Just to be clear, we're not going to give any guidance at the moment that if you're reflecting on '21, think about the comments that Jan made about half-on-half growth, very significant. Quarter-on-quarter growth to the end of June, very significant uplift. And we ended the year on a run rate of 24-point something million compared with '19 full-year sales. So already significantly up.

And on top of that, the new NHS traction we're getting out of the U.K. in particular. Numbers of hospitals ordering and the number of hospitals using, very significant growth in Germany and the DACH countries like Switzerland, Belgium, Germany and so forth, plus a number -- quite a number of new salesmen into the U.S. in the next few months.

So I think it's -- have a look at that and also have a look at the runoff in the losses that we've been making. It's a very small number now. So we're going to go to profits pretty quickly and on a very high-margin product.

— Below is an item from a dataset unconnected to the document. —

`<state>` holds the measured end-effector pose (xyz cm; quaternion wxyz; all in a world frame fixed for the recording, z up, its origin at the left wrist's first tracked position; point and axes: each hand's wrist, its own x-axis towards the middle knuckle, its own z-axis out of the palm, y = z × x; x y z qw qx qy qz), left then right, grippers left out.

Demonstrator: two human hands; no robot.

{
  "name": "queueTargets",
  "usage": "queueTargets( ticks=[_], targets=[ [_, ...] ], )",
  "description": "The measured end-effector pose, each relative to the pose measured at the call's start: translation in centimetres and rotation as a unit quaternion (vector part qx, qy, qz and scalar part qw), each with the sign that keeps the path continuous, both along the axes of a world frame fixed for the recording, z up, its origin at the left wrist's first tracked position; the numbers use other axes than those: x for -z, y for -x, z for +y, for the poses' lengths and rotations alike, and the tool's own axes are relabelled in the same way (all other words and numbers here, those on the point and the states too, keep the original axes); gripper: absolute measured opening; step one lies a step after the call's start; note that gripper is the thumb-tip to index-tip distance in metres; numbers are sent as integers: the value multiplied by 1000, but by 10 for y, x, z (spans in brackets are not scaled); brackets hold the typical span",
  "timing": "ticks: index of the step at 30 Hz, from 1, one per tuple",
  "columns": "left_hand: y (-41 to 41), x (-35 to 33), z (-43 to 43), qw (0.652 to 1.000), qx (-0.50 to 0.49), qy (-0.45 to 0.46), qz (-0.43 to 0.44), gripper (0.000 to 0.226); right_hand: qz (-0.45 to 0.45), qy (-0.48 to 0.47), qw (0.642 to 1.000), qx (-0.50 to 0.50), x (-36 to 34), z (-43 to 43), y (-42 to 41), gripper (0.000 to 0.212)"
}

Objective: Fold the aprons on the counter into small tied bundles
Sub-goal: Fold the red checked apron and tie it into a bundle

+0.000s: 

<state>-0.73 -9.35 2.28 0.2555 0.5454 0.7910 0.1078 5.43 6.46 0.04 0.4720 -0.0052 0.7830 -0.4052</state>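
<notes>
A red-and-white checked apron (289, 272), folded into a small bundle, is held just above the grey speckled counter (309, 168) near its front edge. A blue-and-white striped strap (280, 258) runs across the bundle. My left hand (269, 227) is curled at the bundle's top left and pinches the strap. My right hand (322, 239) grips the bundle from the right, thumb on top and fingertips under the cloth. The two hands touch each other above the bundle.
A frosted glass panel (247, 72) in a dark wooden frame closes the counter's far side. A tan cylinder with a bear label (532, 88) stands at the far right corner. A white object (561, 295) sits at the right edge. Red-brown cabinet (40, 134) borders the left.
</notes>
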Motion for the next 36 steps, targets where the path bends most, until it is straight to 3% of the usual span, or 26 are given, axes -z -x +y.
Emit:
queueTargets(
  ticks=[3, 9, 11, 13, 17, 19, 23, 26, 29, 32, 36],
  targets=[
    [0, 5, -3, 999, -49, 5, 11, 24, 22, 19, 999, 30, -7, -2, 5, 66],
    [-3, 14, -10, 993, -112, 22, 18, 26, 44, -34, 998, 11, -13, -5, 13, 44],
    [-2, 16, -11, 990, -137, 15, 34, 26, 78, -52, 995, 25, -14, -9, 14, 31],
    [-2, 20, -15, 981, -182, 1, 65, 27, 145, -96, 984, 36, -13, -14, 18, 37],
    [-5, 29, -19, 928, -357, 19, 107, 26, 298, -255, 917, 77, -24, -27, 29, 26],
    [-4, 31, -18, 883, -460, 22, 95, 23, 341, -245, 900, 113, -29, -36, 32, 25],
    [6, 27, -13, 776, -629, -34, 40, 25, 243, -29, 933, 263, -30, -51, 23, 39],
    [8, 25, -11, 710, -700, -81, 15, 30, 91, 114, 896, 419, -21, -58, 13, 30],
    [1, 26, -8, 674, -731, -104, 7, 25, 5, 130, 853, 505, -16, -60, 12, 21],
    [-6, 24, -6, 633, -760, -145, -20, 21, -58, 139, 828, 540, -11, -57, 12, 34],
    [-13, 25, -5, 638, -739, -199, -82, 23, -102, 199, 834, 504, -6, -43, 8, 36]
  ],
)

I think put all those things together and make your own judgment, but there's obviously some significant upside in all of these markets for us, and we're trying to do to get that growth in a considered and responsible way, but to still keep quite a bit of traction up. So that's all I got to say, Paul.


Paul Brennan, PolyNovo Limited - CEO, MD & Director [9]


Okay. I'll bring it to a close. But I would like to inform you all that this webcast is being recorded and will be available for you for use later on. Links to that will be placed on our website under the Investor tab. And thank you very much for your participation.